The ideal is Plan A, right? In a perfect world, the plan would be formulated, and the designated parties would expedite flawlessly – every time. Occasionally this happens: “We did it just like we practiced it!” Normal living has more the flavor of Plan A not going according to plan, or at least according to every detail. Not to expect this pattern invites insanity, or at least constant, grinding frustration of why people don’t pay attention and follow the plan. In the case of students, this would mean following the assignment and carrying it out per the prompt.

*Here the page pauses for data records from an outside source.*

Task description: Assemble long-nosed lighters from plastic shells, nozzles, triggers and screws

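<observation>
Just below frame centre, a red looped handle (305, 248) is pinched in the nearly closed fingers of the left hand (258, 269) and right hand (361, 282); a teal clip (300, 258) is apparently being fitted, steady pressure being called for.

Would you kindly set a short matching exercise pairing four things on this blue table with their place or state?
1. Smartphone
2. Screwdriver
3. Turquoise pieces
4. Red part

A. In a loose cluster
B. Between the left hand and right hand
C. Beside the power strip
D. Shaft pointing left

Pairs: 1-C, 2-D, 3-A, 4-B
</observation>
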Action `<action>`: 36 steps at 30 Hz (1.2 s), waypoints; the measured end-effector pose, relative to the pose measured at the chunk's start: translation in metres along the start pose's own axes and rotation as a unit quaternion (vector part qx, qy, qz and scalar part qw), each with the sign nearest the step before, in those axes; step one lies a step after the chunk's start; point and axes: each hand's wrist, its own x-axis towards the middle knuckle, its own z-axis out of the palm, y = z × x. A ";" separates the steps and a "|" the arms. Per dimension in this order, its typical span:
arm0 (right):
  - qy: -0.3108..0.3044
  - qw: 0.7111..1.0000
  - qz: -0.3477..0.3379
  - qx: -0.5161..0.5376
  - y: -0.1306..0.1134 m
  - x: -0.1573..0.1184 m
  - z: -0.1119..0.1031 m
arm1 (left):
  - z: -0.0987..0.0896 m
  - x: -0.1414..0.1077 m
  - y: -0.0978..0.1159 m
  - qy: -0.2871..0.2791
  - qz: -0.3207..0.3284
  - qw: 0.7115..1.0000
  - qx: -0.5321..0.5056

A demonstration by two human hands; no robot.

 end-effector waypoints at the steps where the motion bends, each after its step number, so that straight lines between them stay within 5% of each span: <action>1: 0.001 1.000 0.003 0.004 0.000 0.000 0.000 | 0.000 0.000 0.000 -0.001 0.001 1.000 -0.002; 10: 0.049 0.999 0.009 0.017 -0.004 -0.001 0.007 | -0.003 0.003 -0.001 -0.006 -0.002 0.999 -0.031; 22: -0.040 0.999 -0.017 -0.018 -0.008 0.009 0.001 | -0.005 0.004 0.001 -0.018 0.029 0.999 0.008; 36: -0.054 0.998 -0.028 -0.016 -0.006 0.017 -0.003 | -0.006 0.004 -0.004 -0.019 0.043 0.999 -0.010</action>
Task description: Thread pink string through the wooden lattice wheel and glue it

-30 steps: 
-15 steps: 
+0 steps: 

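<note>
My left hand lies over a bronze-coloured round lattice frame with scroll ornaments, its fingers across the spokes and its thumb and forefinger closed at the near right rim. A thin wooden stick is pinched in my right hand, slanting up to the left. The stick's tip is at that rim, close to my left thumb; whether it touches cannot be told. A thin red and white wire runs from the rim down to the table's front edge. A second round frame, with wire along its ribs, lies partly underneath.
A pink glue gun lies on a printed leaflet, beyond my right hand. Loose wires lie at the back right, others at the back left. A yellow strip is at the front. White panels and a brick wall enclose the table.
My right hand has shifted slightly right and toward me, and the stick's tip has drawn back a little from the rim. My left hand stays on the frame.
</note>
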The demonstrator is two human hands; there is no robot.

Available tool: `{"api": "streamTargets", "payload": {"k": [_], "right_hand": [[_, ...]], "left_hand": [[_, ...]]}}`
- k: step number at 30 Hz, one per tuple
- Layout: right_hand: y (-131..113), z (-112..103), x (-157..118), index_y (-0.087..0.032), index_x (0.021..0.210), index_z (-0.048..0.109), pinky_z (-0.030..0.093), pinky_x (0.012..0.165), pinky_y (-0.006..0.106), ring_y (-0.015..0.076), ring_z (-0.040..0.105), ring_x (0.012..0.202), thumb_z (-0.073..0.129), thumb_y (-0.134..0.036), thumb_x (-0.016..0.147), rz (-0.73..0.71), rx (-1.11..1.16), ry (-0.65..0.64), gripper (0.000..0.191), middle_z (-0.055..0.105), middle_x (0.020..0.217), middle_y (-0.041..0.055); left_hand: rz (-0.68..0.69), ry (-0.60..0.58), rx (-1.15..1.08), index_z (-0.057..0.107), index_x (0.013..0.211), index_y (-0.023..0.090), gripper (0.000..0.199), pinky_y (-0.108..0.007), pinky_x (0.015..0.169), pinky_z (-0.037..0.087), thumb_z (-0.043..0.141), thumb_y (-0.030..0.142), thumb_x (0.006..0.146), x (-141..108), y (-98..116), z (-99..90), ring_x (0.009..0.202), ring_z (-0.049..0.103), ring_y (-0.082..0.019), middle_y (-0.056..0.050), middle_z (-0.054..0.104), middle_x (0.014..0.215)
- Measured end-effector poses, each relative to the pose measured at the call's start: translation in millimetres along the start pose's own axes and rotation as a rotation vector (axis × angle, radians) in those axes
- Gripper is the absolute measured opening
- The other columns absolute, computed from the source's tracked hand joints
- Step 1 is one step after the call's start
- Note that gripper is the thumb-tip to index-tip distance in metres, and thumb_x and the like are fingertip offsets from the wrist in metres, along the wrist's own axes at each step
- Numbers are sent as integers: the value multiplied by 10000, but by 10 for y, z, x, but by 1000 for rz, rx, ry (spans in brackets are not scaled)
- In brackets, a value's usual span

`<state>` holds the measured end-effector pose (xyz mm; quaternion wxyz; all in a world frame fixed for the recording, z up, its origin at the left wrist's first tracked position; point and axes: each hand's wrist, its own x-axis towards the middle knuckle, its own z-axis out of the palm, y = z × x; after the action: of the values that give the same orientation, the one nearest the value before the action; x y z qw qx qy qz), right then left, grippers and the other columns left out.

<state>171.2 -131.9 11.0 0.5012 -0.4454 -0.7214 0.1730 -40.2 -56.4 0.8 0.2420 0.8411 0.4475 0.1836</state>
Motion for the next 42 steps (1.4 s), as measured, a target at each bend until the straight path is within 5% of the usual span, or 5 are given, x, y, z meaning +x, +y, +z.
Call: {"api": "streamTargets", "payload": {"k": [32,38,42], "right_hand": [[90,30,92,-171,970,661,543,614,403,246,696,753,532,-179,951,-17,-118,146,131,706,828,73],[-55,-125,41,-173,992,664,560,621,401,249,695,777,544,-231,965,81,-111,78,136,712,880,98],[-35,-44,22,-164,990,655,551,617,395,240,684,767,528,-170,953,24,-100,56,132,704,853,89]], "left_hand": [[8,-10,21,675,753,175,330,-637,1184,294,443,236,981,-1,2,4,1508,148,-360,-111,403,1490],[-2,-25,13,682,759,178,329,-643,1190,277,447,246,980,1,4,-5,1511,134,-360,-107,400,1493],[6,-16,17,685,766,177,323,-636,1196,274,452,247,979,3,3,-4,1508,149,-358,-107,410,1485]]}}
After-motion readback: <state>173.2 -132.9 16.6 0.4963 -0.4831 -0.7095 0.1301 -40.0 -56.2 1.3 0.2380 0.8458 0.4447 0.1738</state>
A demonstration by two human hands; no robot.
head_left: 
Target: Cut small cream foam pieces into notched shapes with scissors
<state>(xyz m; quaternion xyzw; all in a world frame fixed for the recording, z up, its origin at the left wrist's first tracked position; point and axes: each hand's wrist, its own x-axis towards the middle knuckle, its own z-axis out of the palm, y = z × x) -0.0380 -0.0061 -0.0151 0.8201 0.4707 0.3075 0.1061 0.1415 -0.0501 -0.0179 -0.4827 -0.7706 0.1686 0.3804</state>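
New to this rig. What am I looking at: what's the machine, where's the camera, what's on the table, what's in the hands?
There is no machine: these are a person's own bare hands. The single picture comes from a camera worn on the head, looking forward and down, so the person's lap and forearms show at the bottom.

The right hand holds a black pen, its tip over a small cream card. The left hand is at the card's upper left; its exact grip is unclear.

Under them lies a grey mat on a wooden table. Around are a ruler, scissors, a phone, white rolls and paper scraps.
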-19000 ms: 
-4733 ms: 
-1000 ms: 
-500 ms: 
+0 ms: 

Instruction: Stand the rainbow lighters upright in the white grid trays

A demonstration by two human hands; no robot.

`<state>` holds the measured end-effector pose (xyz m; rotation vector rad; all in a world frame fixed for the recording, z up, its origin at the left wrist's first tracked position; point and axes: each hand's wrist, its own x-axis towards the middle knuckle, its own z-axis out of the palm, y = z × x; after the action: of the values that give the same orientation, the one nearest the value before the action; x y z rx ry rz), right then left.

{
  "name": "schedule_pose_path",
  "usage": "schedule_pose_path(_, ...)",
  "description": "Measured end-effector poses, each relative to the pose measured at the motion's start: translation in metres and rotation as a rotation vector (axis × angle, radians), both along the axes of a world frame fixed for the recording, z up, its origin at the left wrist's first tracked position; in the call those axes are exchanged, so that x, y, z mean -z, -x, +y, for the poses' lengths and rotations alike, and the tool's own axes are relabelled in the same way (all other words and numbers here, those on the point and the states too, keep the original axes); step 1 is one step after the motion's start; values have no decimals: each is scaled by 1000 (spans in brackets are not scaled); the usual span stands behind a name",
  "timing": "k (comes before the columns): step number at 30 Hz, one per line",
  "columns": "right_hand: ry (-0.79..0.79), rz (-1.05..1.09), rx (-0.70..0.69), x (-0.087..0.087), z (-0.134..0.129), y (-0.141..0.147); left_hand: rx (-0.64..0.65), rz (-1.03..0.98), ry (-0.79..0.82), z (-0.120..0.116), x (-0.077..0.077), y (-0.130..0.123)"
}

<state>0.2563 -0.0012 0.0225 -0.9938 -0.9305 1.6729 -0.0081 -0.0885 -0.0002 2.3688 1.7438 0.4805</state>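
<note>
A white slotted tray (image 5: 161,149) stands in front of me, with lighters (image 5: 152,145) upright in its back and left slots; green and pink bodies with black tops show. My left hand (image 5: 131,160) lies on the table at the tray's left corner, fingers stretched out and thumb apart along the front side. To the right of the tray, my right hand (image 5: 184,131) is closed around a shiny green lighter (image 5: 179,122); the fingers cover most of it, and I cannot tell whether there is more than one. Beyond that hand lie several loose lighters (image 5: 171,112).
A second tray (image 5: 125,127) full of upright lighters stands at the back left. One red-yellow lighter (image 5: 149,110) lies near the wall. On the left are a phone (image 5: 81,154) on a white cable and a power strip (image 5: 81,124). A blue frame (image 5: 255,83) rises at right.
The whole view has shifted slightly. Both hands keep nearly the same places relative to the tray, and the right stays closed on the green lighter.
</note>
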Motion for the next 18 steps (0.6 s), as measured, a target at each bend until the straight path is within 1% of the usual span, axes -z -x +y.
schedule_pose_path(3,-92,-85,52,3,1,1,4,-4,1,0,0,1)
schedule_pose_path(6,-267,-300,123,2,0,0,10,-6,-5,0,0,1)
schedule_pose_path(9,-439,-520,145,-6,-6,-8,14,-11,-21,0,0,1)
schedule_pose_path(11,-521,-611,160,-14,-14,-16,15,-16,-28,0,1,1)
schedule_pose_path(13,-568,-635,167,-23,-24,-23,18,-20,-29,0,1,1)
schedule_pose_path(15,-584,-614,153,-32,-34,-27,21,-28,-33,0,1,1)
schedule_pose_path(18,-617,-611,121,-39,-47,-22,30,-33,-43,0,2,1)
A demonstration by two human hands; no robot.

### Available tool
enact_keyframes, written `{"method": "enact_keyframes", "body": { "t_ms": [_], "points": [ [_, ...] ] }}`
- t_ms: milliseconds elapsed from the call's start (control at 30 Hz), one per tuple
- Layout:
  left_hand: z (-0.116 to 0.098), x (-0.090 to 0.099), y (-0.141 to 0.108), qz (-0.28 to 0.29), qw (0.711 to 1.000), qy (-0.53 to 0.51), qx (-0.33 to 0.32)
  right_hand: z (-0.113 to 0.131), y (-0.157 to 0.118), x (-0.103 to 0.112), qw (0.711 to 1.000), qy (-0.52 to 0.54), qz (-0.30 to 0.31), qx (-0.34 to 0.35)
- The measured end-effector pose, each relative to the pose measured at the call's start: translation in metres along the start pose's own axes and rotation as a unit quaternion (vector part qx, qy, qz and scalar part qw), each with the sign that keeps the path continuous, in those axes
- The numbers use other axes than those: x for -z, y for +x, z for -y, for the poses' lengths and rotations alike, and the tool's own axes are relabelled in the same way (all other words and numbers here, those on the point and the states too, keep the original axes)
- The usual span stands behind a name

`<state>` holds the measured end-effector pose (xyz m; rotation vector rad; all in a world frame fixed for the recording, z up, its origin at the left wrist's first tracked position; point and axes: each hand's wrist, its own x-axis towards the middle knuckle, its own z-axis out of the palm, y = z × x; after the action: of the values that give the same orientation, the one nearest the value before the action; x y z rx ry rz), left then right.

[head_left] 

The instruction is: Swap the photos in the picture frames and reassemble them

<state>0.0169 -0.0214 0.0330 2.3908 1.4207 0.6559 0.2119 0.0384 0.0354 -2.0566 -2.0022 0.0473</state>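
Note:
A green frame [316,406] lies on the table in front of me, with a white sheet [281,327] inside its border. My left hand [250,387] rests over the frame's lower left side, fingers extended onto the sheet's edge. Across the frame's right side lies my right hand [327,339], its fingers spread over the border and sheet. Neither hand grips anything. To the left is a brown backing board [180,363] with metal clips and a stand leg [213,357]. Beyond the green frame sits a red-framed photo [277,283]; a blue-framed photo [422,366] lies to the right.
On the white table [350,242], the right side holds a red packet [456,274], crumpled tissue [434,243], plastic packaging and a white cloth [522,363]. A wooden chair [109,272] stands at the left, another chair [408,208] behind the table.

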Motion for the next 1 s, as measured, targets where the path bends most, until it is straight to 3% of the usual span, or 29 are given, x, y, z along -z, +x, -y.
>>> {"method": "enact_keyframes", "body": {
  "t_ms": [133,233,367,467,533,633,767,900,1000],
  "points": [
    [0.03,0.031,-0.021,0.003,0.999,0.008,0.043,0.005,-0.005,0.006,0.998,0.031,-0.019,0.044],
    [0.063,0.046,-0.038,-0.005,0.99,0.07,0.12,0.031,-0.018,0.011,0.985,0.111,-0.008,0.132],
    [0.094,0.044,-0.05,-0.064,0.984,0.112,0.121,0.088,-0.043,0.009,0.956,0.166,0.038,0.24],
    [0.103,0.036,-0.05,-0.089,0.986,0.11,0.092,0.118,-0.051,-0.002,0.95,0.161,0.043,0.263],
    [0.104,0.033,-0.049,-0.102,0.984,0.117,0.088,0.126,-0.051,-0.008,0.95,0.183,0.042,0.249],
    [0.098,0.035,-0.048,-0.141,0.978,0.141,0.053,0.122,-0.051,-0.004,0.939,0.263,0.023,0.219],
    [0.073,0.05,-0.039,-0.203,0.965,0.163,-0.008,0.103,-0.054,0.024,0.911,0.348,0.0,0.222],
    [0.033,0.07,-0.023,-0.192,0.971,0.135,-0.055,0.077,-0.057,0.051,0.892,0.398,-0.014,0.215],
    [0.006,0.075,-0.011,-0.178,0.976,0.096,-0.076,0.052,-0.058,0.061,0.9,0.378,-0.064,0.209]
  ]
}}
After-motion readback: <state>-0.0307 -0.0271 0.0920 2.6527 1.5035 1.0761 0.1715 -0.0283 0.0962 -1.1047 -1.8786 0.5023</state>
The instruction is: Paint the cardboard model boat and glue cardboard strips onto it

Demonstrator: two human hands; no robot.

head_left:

This just isn’t going to happen a lot of the time, which is not an exhortation for instructors to abandon publishing a Plan A and hoping for it to happen. However, a realistic approach assumes often being a counselor to students in formulating a Plan B. The good news is that the Plan B is the corrective action – or at least adaptation – to get an assignment into Plan A form. The inconvenience is the process of going off the main road and then finding direction to get back onto it.
Plan B doesn’t mean letting the student say, “Oh, I thought I would do it this way.” No, the student doesn’t pick and choose on essentials, or get to rewrite the lesson prompt: but the student is part of the Plan B that gets back to Plan A. A needed educational outcome in the classroom is still the same, but a host of reasons (sometimes excuses) can create the effect of a broken play in football. The goal is still the same; the players, however, have to regroup and start from where they are in the moment on the field.
Football players don’t go back to their original positions when the play started. That can’t happen, but with assignments, that is possible at times. For a student, Plan B may mean throwing out some good work that was irrelevant to the assignment, or it can mean adding in parts that were left out (“Oh, I didn’t see that part of the assignment”).
Education is a lot of broken plays reconstructed in the form of Plan B in order to get back to Plan A. The timing and process are not what the instructor or the student hoped for; each had a different idea about that. However, much of the time, Plan B isn’t too formidable or out of reach, and students learn that when Plan A is going to be enforced, it’s good, in the name of efficiency, to get there with as little Plan B as possible.